The phrase time value of data has been used to demonstrate that the value of captured data diminishes by time. This means that the sooner the data is captured, analyzed and acted upon, the more value it brings for the user. To process and act on the data as soon as it is available, many enterprises employ stream processing frameworks.
However, there is a high barrier of entry to using many stream processing systems. Users of such systems need to have deep technical expertise in software design and implementation along with knowledge of programming languages such as Java or Scala. By lowering this barrier of entry, stream processing becomes available to a wider audience, simplifying timely processing and ability to act on incoming data.
To achieve this goal, we developed KSQL, the streaming SQL engine for Apache Kafka®. KSQL provides an easy-to-use, yet powerful interactive SQL interface for stream processing on Kafka. We developed KSQL on top of Kafka’s Streams API so we can inherit all of the advantages that Kafka Streams provides, including its advantages for operations and deployment.
Understanding the execution model of Kafka Streams will help with understanding the KSQL execution model and hence KSQL’s deployment options. To help you understand how it works, I will first provide a brief overview of Kafka Streams and its execution model, and then talk about KSQL deployment options.
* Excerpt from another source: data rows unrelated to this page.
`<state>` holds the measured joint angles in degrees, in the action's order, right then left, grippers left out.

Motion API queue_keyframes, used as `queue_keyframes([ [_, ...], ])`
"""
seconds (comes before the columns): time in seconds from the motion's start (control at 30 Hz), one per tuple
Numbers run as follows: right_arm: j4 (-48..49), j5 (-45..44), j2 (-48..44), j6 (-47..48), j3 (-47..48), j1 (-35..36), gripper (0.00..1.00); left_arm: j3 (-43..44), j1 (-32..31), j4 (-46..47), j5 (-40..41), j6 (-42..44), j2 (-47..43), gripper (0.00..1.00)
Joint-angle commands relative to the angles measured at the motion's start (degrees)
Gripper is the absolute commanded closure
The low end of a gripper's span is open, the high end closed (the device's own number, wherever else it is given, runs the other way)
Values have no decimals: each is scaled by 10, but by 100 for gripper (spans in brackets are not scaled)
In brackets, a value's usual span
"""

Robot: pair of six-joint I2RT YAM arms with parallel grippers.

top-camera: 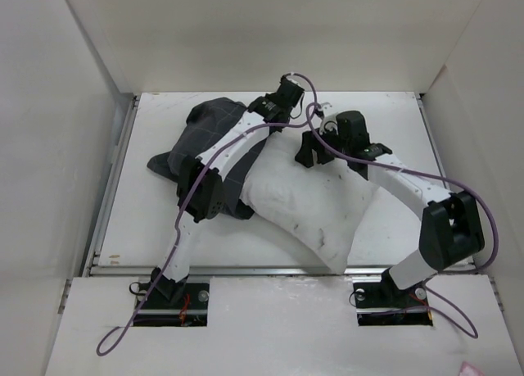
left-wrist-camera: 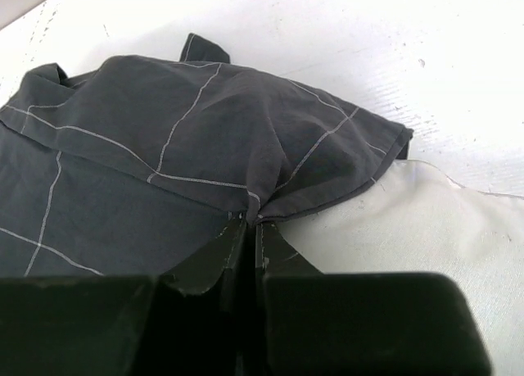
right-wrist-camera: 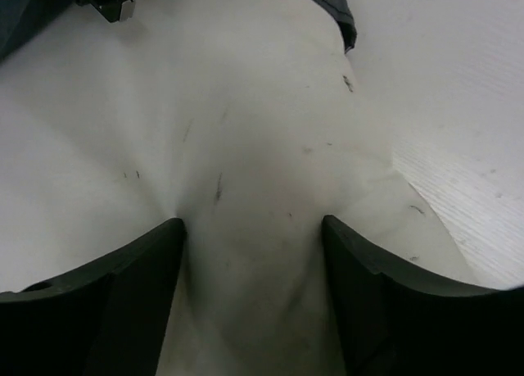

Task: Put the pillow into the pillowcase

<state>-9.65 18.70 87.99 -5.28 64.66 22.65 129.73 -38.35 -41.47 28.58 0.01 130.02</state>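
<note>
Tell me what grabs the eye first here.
The off-white pillow sprawls across the middle of the table, with the dark grid-patterned pillowcase bunched at its left end. The left gripper is pinched shut on the pillowcase's hem, while the right gripper presses open jaws into the pillow.

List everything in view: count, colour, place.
pillow: 1, off-white with dark specks, mid-table, lying at a slant
pillowcase: 1, dark grey with light grid, far left of table, its edge over the pillow
table: 1, white, under both
cables: 2, purple, one along each arm
arms: 2, white and black, bases at near edge
left tool: 1, black, shut on pillowcase edge
right tool: 1, black, open, pressed into pillow
</note>
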Motion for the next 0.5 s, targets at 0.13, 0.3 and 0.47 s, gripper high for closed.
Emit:
queue_keyframes([
  [0.13,32,43,96,40,52,50,100,18,3,72,-52,-1,-50,100],
  [0.3,172,-17,18,-14,6,50,100,12,-30,108,-89,12,-125,100],
  [0.47,341,-38,-134,-28,-70,50,100,-9,-81,133,-108,25,-216,100],
])
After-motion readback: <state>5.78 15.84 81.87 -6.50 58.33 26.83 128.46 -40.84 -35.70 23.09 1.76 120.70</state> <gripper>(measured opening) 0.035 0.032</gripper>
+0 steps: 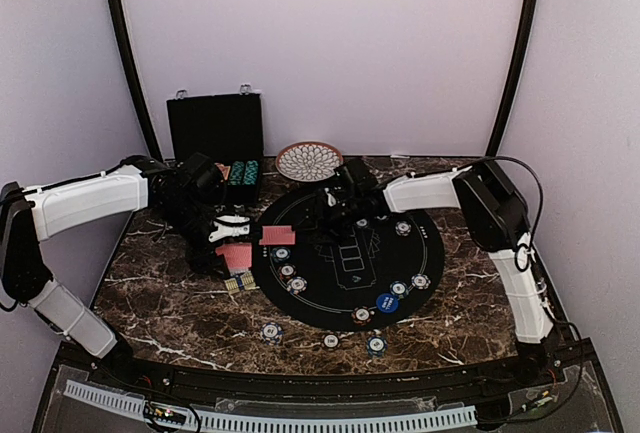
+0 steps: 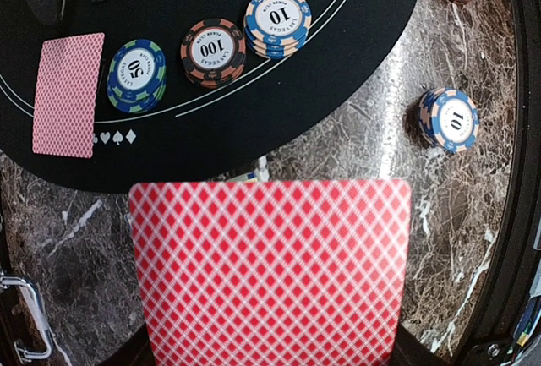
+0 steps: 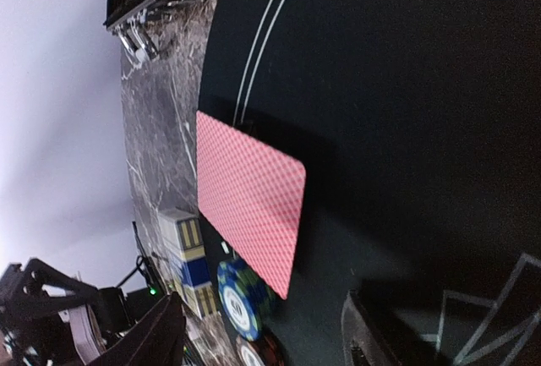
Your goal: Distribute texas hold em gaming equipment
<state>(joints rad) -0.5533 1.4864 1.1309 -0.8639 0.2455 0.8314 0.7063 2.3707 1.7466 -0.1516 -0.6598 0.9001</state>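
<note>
- Dark veined marble table [image 1: 170, 303], spanning the scene from the near edge to the far wall.
- Round black mat [image 1: 340, 278] with white lines, lying at the table's centre.
- Black hinged case [image 1: 215, 128], standing open at the far left, with rows of chips in its base.
- Left arm [image 1: 85, 203] reaching in from the left; right arm [image 1: 500, 223] bent in from the right over the far part of the mat.
- Patterned round dish [image 1: 309, 161] at the far edge, between the case and the right arm.
- Left gripper [image 1: 225, 245] clamped on a red-backed card [image 2: 270, 273], held over the marble just left of the mat.
- Right gripper [image 3: 262, 319] with fingers apart and nothing between them, low over the mat's left part.
- Second red-backed card [image 3: 249, 201], face down on the mat near its left edge, close to the right gripper but untouched.
- Three chip stacks [image 2: 212, 51] in a row on the mat, just beside that card on its near side.
- Blue button disc [image 1: 387, 302] and orange button disc [image 1: 362, 315], side by side on the mat's near right part.
- Loose chips [image 1: 331, 340] on bare marble near the mat's near rim.
</note>
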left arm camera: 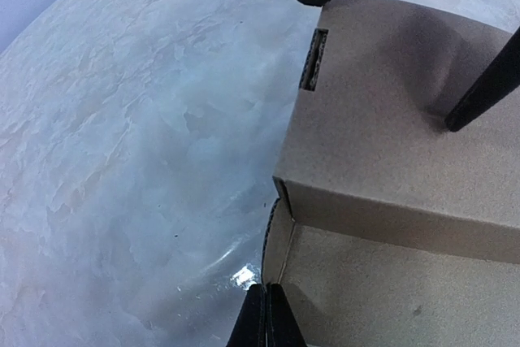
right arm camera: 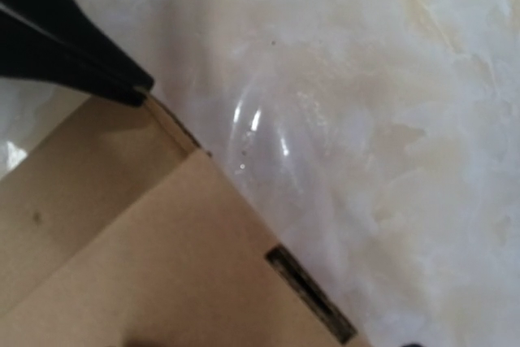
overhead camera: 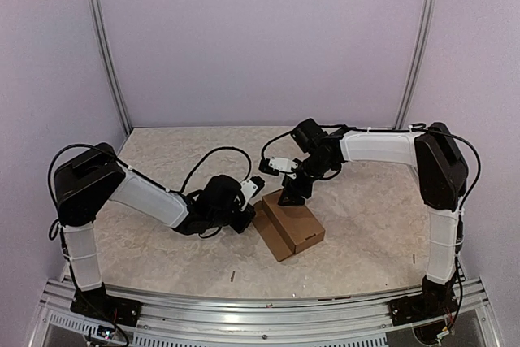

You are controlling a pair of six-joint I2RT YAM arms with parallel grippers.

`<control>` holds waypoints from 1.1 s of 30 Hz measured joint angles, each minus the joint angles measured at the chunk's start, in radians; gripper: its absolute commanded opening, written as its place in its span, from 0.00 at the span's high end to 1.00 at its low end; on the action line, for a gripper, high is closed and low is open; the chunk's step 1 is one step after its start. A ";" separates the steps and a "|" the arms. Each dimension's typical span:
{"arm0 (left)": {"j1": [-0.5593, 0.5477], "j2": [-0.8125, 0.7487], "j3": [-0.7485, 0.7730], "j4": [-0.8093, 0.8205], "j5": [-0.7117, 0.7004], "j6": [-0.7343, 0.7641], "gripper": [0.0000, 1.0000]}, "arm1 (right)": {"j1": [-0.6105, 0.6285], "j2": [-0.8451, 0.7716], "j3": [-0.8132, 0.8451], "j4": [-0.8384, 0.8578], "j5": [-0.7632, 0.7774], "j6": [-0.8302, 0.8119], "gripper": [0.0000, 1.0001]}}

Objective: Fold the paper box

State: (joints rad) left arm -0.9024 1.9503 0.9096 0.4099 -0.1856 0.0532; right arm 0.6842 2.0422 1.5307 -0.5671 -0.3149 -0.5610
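"At table centre, what cannot be read?" asks the operator.

"The paper box [overhead camera: 291, 229] rests on the table [overhead camera: 162, 160] between both arms. Overhead, the right gripper [overhead camera: 291, 195] covers its far corner. The right wrist view is blurred and barely shows its own fingers."

"Finger states?"

"Left gripper [left arm camera: 266, 302]: fingers pressed together, tips at a flap edge at one box corner. Whether cardboard is nipped between them cannot be told. Right fingers [left arm camera: 486, 91]: spread, one on the top panel, one at the far edge near a slot [left arm camera: 314, 58]."

"Box contents?"

"Plain inner cardboard shows in the open section; the frame cuts off the rest."
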 measured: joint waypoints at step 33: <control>-0.038 -0.044 -0.009 -0.085 -0.068 0.064 1.00 | 0.002 0.005 -0.007 0.000 -0.066 0.004 0.28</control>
State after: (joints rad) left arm -0.9405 1.9060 0.9005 0.3244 -0.2531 0.1177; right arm 0.6857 2.0476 1.5238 -0.5667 -0.3809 -0.5571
This post also summarizes my talk KSQL 201: A Deep Dive into Query Processing from Kafka Summit London 2018, where I described how each deployment option in KSQL executes your statements.
Kafka Streams API, a brief introduction
Kafka Streams is a client library for writing stream processing applications in a JVM language such as Java or Scala. These applications are standard JVM applications and do not need a special processing cluster—instead, you write, test, build, package and deploy them like any other JVM application. A common pattern for applications using Kafka Streams is to read the input data from one or more source topics in Kafka and, after processing, to write the resulting data into one or more output topics.
One of the main benefits of using Kafka Streams for implementing stream processing applications is its simple, easy-to-integrate yet powerful execution model. Unlike other stream processing frameworks, Kafka Streams does not require the deployment of a separate processing cluster to run your streaming application—all you need is your existing Kafka cluster, which is the place where your data resides.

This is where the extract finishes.